Derived TLB parameters:

TLB	Ways	Sets	Stride to evict	Addresses needed
L1 dTLB	12	256	256 × 16 KB = 4 MB	≥ 12
L2 TLB	23	2048	2048 × 16 KB = 32 MB	≥ 23
L1 iTLB	4	32	32 × 16 KB = 512 KB	≥ 4

The L1 iTLB discovery revealed something unexpected: the L1 dTLB acts as a non-inclusive backing store for the L1 iTLB. When a page table entry is evicted from the L1 iTLB, it migrates to the L1 dTLB. This is critical for the cross-privilege attack because the L1 dTLB and L2 TLB are shared between userspace and kernelspace, while the L1 iTLB is private per privilege level.

Diagram 3 — M1 TLB hierarchy — private per-privilege L1 iTLBs feed a shared L1 dTLB and L2 TLB; the shared levels are what enable the cross-privilege channel.

The shared L1 dTLB is the cross-privilege side channel. A userspace attacker can Prime+Probe the L1 dTLB to observe kernel TLB activity.

The timer problem

The attack requires a high-resolution timer.

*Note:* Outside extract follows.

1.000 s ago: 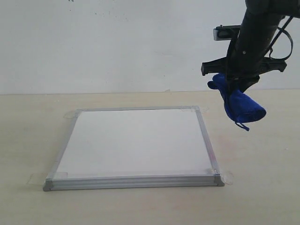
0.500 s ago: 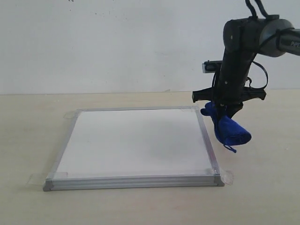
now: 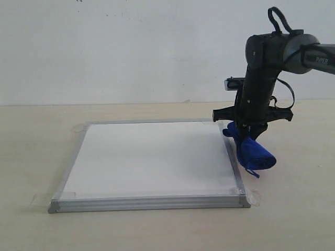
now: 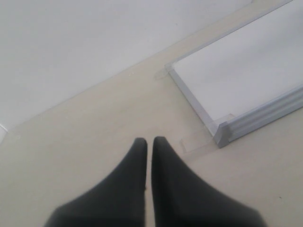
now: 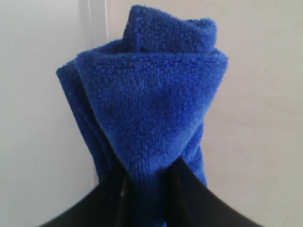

On M1:

Timer	Register	EL0 accessible?	Resolution
System counter	`CNTPCT_EL0`	Yes	24 MHz (too slow)
ARM cycle counter	`PMCCNTR_EL0`	Not on M1	does not exist on M1
Apple PMC0	`S3_2_c15_c0_0`	No (kernel only)	Cycle-accurate
Multi-thread counter	shared memory	Yes	Sufficient

The custom multi-thread timer:

// filename: multithread-timer.c

// Thread 1: dedicated timer — no ISB to maximize resolution
volatile uint64_t counter;
void timerthread() {
    while (1) { counter++; }
}

// Thread 2: measuring thread — ISB enforces ordering
isb
ldr time1, [counter_addr]   // read counter before
isb
// ... operations to time ...
isb
ldr time2, [counter_addr]   // read counter after
isb
sub latency, time2, time1

The timer thread deliberately omits isb; the serialization penalty would slow counter increments and reduce resolution. The variance tradeoff is worth it. The resulting threshold for L1 dTLB hit vs. miss:

Measurement	Threshold	Notes
L1 dTLB hit	≤ 27 counts	never exceeded in experiments
L1 dTLB miss	≥ 32 counts	never below in experiments
Decision threshold	30 counts	used consistently in PoC attacks

The paper also built PacmanOS: a bare-metal Rust hypervisor that boots directly on M1 hardware, providing noise-free reverse engineering experiments with full MSR access. Used for TLB characterization only; the actual attack uses the multi-thread timer.

PAC Oracle Results

The PAC oracle is built on top of the TLB Prime+Probe channel. The full protocol for the data PACMAN gadget cross-privilege attack:

Train the branch predictor in the kernel PACMAN gadget to be taken (64 iterations)
Reset TLB hierarchy by accessing 23 addresses mapping to the same L2 TLB set (not part of the eviction set)
Prime the L1 dTLB set with 12 addresses at 256×16KB stride
Trigger the PACMAN gadget via syscall with the pointer embedding the guessed PAC
Probe the L1 dTLB: count misses

For the instruction PACMAN gadget, step 5 adds: evict the target entry from the kernelspace L1 iTLB to the shared L1 dTLB by fetching 4 instructions at 32×16KB stride (via 4 syscalls), then probe the L1 dTLB.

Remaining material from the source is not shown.